Die SBVg hält dazu fest:

  • Die SBVg hat sich immer offen für zusätzliche Massnahmen zur Verhinderung von möglichen Übertreibungen im Immobiliensektor gezeigt.
  • Die SBVg ist sehr befriedigt, dass der Bundesrat den Vorschlägen der Banken gefolgt ist und sich für massvolle zusätzliche Massnahmen ausgesprochen hat, die im Rahmen der bewährten Selbstregulierung durch die Banken selbst umgesetzt werden können.
  • Mit dieser Selbstregulierung leistet der Bankensektor einen wesentlichen Beitrag zur Verbesserung der angespannten Situation auf dem Immobilienmarkt.
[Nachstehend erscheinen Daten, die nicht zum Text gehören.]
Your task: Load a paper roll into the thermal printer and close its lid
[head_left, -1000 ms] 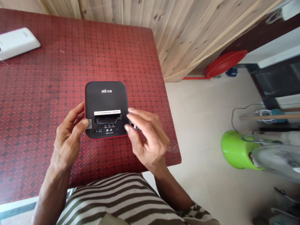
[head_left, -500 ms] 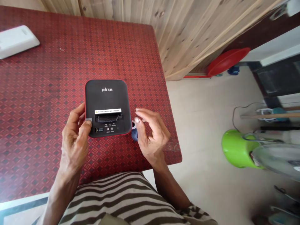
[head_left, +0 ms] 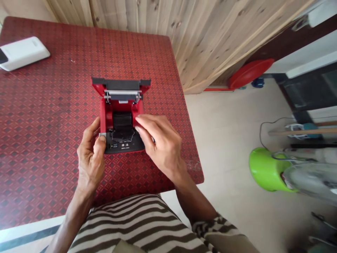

Sie wird am 1. Juli 2012 in Kraft treten und umfasst die folgenden beiden Mindestanforderungen bei Hypothekarfinanzierungen:
    – Mindestens 10% Eigenmittel, die nicht aus dem Guthaben der 2. Säule stammen
    – Amortisation innerhalb von 20 Jahren auf 2/3 des Belehnungswertes
  • Die SBVg akzeptiert grundsätzlich den antizyklischen Eigenkapitalpuffer, hat aber folgende Erwartungen:
    – Vor einem Entscheid zur Aktivierung sollte auch die betroffene Branche angehört werden.
    – Kumulative Effekte sind zu vermeiden. Dies bedeutet, dass zuerst die Wirkung der jetzt vom Bankensektor getroffenen Massnahmen beurteilt werden muss, bevor eine allfällige Aktivierung des antizyklischen Puffers erfolgen kann.